She worked with Uncle Jessex in the garden instead, feeling the peace of the place settle into her bones. He said hello, put her to work, spoke to her quietly. He was a slim, dark-haired man, eyes that could be whatever color he liked, not as tall as Malin, his face bewitching, regular of feature, gentle, strong-boned, maybe not as handsome as the King, though at times she vacillated on that point. Simply dressed, cloth trousers and a tunic. Gloves on his hands. No jewelry at all. How was the trip? Was she tired? How was her schoolwork, did she like the public school? Did she have a special person in her life? A boyfriend or girlfriend? Not asked all at once, but patiently, in the rhythm of the work, pulling out the unwanted grasses and creepers, making space for the mulcum, the ferns, the elgerath vine trained to grow up the trunk of a duris-nut tree.

“Nobody special,” she answered. “I don't know if I like boys.”

“You don't have to know. You can wait to find out.”

“I don't have forever.” Malin sighed.

Uncle Jessex laughed at that. “You're feeling like an old woman, at your age?”

“Well,” she was speaking in her tragic voice, the one she used to her mirror, when she was alone, “I am mortal, you know. None of the rest of you are.”

He was kneeling, but stopped his digging with the trowel. Said nothing, but she was watching him, and this was Uncle Jessex, after all, he would know what she meant, he would know that she was watching. “Time will tell,” he said.

“What? Do you think I'll get the second name, too?”

“There won't be any more second names,” Uncle Jessex answered. “You know that perfectly well. Don't you?”

She shook her head, troubled.

He spoke with some hesitance. Unusual, for him. “When God came to us at the end of the war, that was what she said. All the Jhinuuserret have left the world, except the four of us.”

“Never, ever again?”

He shook his head. “Having two names will just be having two names, from now on.”

So she would have to die like everybody else. The thought made her sad. But at the moment she need not think about it. “Will you ever leave?” she asked.

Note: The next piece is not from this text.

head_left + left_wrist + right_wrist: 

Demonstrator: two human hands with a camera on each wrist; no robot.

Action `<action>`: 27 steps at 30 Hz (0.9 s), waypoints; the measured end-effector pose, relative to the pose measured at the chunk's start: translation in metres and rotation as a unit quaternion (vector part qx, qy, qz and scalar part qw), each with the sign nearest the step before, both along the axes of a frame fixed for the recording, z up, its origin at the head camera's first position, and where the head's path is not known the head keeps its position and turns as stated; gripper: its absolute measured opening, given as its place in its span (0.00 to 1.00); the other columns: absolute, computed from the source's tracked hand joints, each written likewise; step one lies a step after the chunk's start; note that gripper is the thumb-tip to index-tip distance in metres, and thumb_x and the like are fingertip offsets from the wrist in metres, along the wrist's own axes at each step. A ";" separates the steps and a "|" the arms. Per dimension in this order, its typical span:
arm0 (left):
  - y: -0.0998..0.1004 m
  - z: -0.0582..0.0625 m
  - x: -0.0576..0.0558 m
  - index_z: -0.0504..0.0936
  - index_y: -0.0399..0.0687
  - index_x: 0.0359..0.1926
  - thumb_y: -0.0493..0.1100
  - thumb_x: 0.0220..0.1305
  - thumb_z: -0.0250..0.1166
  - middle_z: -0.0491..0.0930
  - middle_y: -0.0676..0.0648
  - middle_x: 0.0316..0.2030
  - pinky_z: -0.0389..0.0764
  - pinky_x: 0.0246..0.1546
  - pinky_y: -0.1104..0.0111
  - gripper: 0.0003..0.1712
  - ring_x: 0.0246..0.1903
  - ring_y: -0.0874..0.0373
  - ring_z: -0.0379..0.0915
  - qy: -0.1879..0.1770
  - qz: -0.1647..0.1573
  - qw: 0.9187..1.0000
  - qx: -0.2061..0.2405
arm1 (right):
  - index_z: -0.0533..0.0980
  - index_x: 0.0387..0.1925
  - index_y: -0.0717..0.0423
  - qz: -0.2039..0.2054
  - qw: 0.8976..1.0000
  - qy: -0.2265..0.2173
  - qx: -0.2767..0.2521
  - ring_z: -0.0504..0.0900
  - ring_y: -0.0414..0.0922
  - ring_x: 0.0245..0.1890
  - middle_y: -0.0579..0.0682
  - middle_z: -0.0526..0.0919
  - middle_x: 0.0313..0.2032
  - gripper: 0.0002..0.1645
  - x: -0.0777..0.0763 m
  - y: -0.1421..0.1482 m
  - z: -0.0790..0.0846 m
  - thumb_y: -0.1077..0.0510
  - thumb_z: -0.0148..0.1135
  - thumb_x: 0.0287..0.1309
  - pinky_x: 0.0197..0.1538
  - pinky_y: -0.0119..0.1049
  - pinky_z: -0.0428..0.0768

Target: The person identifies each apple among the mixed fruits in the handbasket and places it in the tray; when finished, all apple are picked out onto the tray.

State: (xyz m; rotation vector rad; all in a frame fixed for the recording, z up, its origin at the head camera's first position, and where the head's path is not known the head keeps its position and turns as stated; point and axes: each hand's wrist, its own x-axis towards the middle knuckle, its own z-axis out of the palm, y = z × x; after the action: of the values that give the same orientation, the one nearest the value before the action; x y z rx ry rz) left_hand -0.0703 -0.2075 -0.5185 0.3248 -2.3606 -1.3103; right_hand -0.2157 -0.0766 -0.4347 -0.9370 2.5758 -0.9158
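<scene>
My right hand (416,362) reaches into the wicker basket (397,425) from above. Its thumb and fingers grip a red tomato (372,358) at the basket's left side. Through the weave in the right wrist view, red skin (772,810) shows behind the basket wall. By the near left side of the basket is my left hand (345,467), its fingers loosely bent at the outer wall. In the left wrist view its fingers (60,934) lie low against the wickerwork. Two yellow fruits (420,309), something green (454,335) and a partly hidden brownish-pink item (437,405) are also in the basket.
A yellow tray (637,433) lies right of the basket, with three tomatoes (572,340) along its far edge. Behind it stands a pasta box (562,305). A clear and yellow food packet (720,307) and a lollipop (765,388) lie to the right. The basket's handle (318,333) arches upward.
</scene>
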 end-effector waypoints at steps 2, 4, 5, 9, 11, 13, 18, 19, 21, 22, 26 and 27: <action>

He looked at her. At moments like that, she could be afraid of him, of the depth of his looking into her. “Yes,” he said, “we'll all leave sooner or later. But not at the same time.”

“When?”

This time his aspect chilled her so that she had to turn away. She concentrated on the weeds, on pulling them neatly out of the rain-softened ground. His voice, still patient. “I suppose it's time we talked to you about that.”

She ate dinner with the adults that year, with the King, with Uncle Jessex, with Mother and Father, the food wonderful, and now she could drink wine without permission, without water added, since she was nearly a woman. The evening passed in the most pleasant way and she felt very grown-up throughout, the conversation drifting over her, mostly Father and King Kirith, talking about matters in the southern cities, the navy, exploring Ocean, the Charnos merchant guild wanting some change in something she couldn't really follow, not serious talk though, more in the way of sharing anecdotes, and in a kind of shorthand, since the King and Father were such old friends. They were eating in the upstairs dining room, the hearth dark, the windows open for the smells from the garden. Uncle Jessex had his head bowed toward Mother, the softer of the conversations, at first, until after the dessert and jaka, when Mother put down her napkin and eating sticks and said, “Jessex, I've said no already.”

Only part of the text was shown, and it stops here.